* **What the task asks**: Please retype the listing below exactly, from its opening line through the line where "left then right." appears.

::::::::::

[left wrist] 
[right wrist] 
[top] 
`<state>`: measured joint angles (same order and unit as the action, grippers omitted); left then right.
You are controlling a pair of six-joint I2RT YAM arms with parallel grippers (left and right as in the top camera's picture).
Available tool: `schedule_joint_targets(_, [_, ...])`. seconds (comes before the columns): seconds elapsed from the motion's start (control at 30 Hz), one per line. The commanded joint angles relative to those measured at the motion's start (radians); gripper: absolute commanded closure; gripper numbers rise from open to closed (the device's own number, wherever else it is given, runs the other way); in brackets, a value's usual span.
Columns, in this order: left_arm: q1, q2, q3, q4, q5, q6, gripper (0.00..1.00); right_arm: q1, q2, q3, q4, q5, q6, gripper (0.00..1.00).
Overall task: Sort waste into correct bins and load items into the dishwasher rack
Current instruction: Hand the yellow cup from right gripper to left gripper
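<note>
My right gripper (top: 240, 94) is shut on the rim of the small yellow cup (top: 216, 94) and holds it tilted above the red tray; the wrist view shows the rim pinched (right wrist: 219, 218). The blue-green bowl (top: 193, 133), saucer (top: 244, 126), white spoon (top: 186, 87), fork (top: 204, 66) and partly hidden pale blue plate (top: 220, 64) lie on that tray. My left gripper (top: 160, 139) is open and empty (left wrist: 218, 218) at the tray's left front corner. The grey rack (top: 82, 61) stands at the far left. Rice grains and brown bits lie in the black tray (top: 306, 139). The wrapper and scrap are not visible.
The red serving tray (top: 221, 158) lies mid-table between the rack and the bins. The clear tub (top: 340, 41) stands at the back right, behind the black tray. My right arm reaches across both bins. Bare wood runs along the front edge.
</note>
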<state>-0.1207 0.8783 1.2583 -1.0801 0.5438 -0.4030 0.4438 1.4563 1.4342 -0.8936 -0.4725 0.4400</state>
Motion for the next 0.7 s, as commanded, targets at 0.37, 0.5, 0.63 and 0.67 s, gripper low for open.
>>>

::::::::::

* **Exercise answer**:
[left wrist] 
[right wrist] 
[top] 
`<state>`: measured joint angles (same order and unit as the action, grippers omitted); left then right.

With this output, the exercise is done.